• Your goal: Lines from the one containing "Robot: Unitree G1" through the last one in the data below: write them out word for word, and only them.

• Material provided:
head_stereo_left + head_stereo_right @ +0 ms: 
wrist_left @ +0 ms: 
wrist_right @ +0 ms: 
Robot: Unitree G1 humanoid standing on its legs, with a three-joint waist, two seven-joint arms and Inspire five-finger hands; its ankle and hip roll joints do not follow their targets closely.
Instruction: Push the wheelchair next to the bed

• Reply to the exercise:
Robot: Unitree G1 humanoid standing on its legs, with a three-joint waist, two seven-joint arms and Inspire five-finger hands; its ankle and hip roll joints do not follow their targets closely.
Instruction: Push the wheelchair next to the bed

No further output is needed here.